▶ [Aim of the exercise]:
An exact copy of the lines, starting at the top of the listing and ending with the line that has "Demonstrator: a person", is the required answer. Pictures are not part of it.

╭─ The data

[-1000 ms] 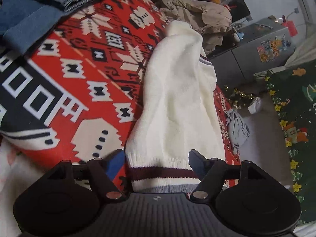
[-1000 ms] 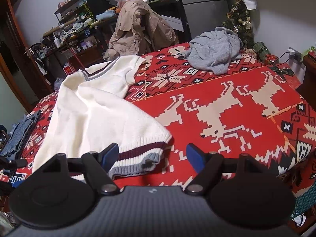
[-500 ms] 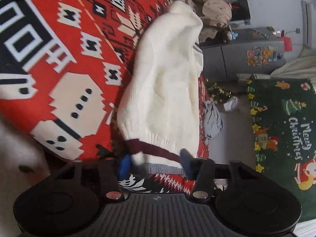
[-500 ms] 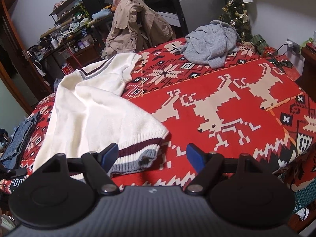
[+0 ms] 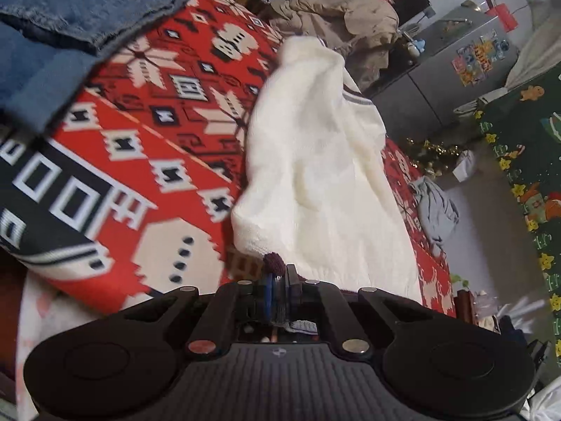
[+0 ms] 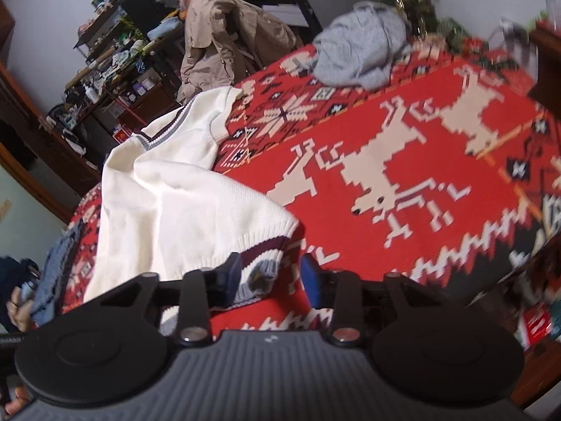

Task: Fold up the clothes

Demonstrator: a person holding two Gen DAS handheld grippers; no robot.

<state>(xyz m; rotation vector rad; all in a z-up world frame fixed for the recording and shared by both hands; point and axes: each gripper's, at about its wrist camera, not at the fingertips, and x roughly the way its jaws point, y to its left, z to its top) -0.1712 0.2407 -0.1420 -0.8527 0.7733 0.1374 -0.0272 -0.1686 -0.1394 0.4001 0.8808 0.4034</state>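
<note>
Sweater (image 5: 315, 175), cream knit with a ribbed maroon-and-grey hem, lies crumpled on the red patterned blanket (image 5: 147, 147), collar toward twelve o'clock. Left tool (image 5: 278, 280), spread a second ago, now pinches the hem's maroon corner. Right tool (image 6: 271, 273) is closing, narrower than before, the striped hem corner between its blue pads, not yet pressed

Red patterned blanket (image 6: 438, 161), tan jacket (image 6: 228, 28) behind.
</note>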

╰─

▶ [The answer]:
[-1000 ms] 
[-1000 ms] 
[-500 ms] 
[-500 ms] 
[+0 ms] 
[+0 ms] 

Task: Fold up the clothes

Demonstrator: a person holding two Gen DAS handheld grippers; no robot.

The output has nothing more to it.